## What you have to do
All of the entries must appear again exactly as written.
Provided entries: Begin
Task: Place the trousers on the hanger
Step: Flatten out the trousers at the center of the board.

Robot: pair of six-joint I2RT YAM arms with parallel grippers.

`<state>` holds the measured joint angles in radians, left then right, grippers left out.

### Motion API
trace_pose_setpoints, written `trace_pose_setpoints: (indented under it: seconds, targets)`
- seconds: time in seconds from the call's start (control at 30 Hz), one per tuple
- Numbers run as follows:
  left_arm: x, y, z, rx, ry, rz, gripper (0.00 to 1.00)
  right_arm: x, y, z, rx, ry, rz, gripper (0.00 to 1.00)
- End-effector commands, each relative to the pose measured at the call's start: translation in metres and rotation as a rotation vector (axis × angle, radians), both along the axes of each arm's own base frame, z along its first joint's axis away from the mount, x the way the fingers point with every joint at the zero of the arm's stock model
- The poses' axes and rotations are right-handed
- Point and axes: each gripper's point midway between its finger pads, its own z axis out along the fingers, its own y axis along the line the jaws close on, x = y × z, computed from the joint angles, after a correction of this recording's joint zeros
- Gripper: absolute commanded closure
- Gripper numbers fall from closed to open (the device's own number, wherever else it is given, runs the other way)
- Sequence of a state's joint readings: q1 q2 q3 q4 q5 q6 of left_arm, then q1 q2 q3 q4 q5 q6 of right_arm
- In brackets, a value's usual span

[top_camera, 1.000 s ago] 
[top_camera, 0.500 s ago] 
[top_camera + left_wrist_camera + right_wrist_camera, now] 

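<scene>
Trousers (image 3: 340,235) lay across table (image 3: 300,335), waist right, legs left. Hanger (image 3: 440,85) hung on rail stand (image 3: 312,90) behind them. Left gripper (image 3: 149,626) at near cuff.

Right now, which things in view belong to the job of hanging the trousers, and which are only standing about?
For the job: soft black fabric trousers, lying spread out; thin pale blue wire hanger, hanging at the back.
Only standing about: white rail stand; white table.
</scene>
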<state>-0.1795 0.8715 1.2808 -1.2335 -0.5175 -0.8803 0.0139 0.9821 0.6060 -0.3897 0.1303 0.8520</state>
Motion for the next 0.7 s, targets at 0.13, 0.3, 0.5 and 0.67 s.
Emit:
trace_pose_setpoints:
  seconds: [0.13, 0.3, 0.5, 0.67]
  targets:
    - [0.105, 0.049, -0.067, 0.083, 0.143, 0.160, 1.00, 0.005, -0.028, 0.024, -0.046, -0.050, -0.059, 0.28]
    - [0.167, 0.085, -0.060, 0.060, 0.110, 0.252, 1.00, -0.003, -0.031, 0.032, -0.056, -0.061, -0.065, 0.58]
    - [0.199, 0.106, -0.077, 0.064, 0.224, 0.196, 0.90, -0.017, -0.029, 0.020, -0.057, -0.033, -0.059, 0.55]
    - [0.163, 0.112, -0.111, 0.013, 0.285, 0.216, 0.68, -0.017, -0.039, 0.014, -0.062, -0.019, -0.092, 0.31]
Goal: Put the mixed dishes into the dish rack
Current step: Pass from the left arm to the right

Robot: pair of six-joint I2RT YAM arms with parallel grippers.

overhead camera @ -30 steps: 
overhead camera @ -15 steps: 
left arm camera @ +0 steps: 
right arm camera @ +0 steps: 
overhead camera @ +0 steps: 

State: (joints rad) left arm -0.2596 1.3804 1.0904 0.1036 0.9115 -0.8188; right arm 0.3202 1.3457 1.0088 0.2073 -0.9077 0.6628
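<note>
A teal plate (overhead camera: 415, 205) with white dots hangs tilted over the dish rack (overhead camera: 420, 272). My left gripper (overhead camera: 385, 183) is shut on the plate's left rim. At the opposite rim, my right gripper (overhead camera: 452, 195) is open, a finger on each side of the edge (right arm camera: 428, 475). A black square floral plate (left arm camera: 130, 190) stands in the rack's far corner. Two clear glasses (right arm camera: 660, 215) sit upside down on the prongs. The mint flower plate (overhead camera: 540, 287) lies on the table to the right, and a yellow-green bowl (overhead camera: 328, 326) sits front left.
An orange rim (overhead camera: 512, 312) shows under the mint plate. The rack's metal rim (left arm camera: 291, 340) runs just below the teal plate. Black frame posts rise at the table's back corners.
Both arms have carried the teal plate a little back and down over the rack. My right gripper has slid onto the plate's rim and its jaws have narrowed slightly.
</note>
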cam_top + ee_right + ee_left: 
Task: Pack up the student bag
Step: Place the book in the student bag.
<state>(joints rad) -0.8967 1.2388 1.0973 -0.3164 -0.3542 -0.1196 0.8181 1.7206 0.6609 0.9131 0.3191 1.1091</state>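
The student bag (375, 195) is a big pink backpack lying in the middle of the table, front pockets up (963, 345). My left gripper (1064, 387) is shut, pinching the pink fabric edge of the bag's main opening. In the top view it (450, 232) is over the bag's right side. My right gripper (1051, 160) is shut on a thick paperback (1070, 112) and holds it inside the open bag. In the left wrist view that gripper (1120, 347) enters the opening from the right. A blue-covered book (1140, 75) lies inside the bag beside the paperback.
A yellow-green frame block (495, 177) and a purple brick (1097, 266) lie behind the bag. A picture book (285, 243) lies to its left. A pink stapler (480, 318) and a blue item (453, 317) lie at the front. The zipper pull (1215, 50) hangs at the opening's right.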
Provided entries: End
## Answer space
Task: Place the trousers on the hanger
Step: Flatten out the trousers at the center of the board.

Robot: pair of six-joint I2RT YAM arms with parallel grippers.

`<state>` holds the measured joint angles in radians, left then right, grippers left out.

### Motion API
trace_pose_setpoints, written `trace_pose_setpoints: (indented under it: seconds, targets)`
- seconds: time in seconds from the call's start (control at 30 Hz), one per tuple
- Numbers run as follows:
  left_arm: x, y, z, rx, ry, rz, gripper (0.00 to 1.00)
  right_arm: x, y, z, rx, ry, rz, gripper (0.00 to 1.00)
- End-effector commands, each relative to the pose measured at the call's start: translation in metres and rotation as a rotation vector (axis × angle, radians), both along the axes of each arm's own base frame, z along its first joint's axis away from the mount, x the way the fingers point with every joint at the zero of the arm's stock model
- The poses' axes and rotations are right-handed
- Point and axes: each gripper's point midway between its finger pads, its own z axis out along the fingers, its own y axis along the line the jaws close on, x = y × z, computed from the joint angles, after a correction of this recording's joint zeros
- Gripper: absolute commanded closure
- Gripper numbers fall from closed to open (the device's own number, wherever else it is given, runs the other way)
- Sequence of a state's joint readings: q1 q2 q3 q4 q5 q6 of left_arm, then q1 q2 q3 q4 q5 q6 of right_arm
- In brackets, a value's usual span

[top_camera, 1.000 s ago] 
[top_camera, 0.500 s ago] 
[top_camera + left_wrist_camera + right_wrist_camera, now] 

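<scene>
Trousers (image 3: 340,235) lay across table (image 3: 300,335), waist right, legs left. Hanger (image 3: 440,85) hung on rail stand (image 3: 312,90) behind them. Left gripper (image 3: 149,626) at near cuff.

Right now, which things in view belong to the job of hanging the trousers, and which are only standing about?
For the job: soft black fabric trousers, lying spread out; thin pale blue wire hanger, hanging at the back.
Only standing about: white rail stand; white table.
</scene>
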<state>-0.1795 0.8715 1.2808 -1.2335 -0.5175 -0.8803 0.0139 0.9821 0.6060 -0.3897 0.1303 0.8520</state>
Motion for the next 0.7 s, targets at 0.13, 0.3, 0.5 and 0.67 s.
Emit:
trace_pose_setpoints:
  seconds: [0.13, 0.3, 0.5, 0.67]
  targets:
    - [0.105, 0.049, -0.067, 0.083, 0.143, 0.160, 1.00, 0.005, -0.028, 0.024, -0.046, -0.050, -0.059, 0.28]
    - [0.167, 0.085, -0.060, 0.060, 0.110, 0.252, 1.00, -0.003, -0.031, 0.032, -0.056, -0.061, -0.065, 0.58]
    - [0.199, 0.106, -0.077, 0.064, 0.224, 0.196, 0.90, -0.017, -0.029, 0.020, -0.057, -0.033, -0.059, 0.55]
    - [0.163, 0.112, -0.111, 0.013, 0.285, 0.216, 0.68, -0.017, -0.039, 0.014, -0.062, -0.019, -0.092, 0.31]
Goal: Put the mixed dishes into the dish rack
Current step: Pass from the left arm to the right

Robot: pair of six-joint I2RT YAM arms with parallel grippers.

overhead camera @ -30 steps: 
overhead camera @ -15 steps: 
left arm camera @ +0 steps: 
right arm camera @ +0 steps: 
overhead camera @ +0 steps: 

State: (joints rad) left arm -0.2596 1.3804 1.0904 0.1036 0.9115 -0.8188; right arm 0.3202 1.3457 1.0088 0.2073 -0.9077 0.6628
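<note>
A teal plate (overhead camera: 415, 205) with white dots hangs tilted over the dish rack (overhead camera: 420, 272). My left gripper (overhead camera: 385, 183) is shut on the plate's left rim. At the opposite rim, my right gripper (overhead camera: 452, 195) is open, a finger on each side of the edge (right arm camera: 428, 475). A black square floral plate (left arm camera: 130, 190) stands in the rack's far corner. Two clear glasses (right arm camera: 660, 215) sit upside down on the prongs. The mint flower plate (overhead camera: 540, 287) lies on the table to the right, and a yellow-green bowl (overhead camera: 328, 326) sits front left.
An orange rim (overhead camera: 512, 312) shows under the mint plate. The rack's metal rim (left arm camera: 291, 340) runs just below the teal plate. Black frame posts rise at the table's back corners.
Both arms have carried the teal plate a little back and down over the rack. My right gripper has slid onto the plate's rim and its jaws have narrowed slightly.
</note>
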cam_top + ee_right + ee_left: 
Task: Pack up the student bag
Step: Place the book in the student bag.
<state>(joints rad) -0.8967 1.2388 1.0973 -0.3164 -0.3542 -0.1196 0.8181 1.7206 0.6609 0.9131 0.3191 1.1091</state>
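The student bag (375, 195) is a big pink backpack lying in the middle of the table, front pockets up (963, 345). My left gripper (1064, 387) is shut, pinching the pink fabric edge of the bag's main opening. In the top view it (450, 232) is over the bag's right side. My right gripper (1051, 160) is shut on a thick paperback (1070, 112) and holds it inside the open bag. In the left wrist view that gripper (1120, 347) enters the opening from the right. A blue-covered book (1140, 75) lies inside the bag beside the paperback.
A yellow-green frame block (495, 177) and a purple brick (1097, 266) lie behind the bag. A picture book (285, 243) lies to its left. A pink stapler (480, 318) and a blue item (453, 317) lie at the front. The zipper pull (1215, 50) hangs at the opening's right.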

This answer requires nothing further.